If approved, the Tree Farm could have up to 400 new residences, including townhomes and apartments. It would also include a maximum of about a 130,000 square feet in commercial space, plus some lodging. The Roaring Fork Valley Regional Planning Commission is putting the project under the microscope, meeting for months to review, question, and take public comments on the proposal.
On Thursday night there will be few loose ends to tie up before coming to a final decision. Eagle County Planner Scot Hunn is recommending the project be approved. “[Commissioners] have the option to approve the development proposal,” he says of what comes next. “They could approve that with conditions. Or they can deny. And essentially it’s a recommendation.” After that, it goes to the Eagle County Commissioners who have the final say.
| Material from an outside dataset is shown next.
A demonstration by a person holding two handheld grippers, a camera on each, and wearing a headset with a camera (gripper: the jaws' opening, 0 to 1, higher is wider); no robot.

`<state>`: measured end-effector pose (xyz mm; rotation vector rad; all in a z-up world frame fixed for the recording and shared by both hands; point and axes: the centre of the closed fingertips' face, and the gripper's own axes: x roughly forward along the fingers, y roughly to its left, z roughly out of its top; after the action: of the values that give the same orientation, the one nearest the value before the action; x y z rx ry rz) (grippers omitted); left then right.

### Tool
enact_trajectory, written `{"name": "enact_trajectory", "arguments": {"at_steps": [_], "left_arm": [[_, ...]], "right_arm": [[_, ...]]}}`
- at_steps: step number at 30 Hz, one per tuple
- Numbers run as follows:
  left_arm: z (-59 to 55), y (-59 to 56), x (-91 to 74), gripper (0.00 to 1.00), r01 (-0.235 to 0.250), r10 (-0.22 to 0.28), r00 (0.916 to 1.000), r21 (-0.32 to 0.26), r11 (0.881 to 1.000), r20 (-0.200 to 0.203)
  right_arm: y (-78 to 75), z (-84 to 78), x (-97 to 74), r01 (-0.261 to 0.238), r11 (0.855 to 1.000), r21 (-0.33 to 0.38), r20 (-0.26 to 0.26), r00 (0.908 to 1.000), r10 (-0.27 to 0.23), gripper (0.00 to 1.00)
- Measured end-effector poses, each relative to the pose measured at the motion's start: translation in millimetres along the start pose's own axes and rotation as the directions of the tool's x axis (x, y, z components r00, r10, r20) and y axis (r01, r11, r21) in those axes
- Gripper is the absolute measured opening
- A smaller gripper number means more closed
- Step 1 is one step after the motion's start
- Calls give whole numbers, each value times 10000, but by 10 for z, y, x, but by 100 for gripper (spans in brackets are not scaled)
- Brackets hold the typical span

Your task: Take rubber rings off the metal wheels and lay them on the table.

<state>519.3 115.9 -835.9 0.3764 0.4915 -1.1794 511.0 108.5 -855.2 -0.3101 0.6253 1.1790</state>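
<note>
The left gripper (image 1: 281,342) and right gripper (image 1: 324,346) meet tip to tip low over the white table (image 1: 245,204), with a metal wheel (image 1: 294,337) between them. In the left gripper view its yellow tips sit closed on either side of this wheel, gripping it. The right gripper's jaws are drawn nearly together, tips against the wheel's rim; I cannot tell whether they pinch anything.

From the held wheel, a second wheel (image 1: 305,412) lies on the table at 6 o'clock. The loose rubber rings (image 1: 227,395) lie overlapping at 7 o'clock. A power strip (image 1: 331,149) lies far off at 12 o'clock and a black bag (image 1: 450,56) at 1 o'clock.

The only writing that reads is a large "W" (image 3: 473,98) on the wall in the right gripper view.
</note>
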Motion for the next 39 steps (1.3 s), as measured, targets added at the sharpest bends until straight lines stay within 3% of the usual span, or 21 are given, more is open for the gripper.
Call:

One of the outstanding issues at tonight’s meeting is reviewing a new parking analysis of neighborhoods in the Roaring Fork Valley. “We’ll also talk about an updated housing plan,” continues Hunn. “Right now the applicant is proposing to build all of the affordable housing within the first phase,” which would at 45 or 46, depending on how you count the units, would be less than half of the 100 units of affordable housing normally required.
Five more units would be mandatory, bringing the total to 51, if the developer decides to take longer. Now it’s also more clear about when those units would be built. “So before they approve for a second phase or a second final plat,” explains Hunn, “they’d have to essentially prove that the affordable housing units in the first phase have been built, and inspected by the county, and certified for occupancy.”
On Thursday night, Commissioners will also talk about other variances on the table, like road dimensions, which have been a concern for the Basalt and Rural Fire Protection District. But the conversation could be defined by renderings of what the development could look like. Planner Jon Fredericks describes the mixed use buildings this way: “We might have some commercial, shops on the first floor, and then residential on the second and third floors. Even though it’s one building it’s designed to look like four buildings.” In other words, making the development not look like a huge, big box development, which is one of the key fears from some officials and residents in the area.
Thursday night’s meeting at the El Jebel Community Center starts earlier than usual, but the Tree Farm project is expected to begin at 4pm.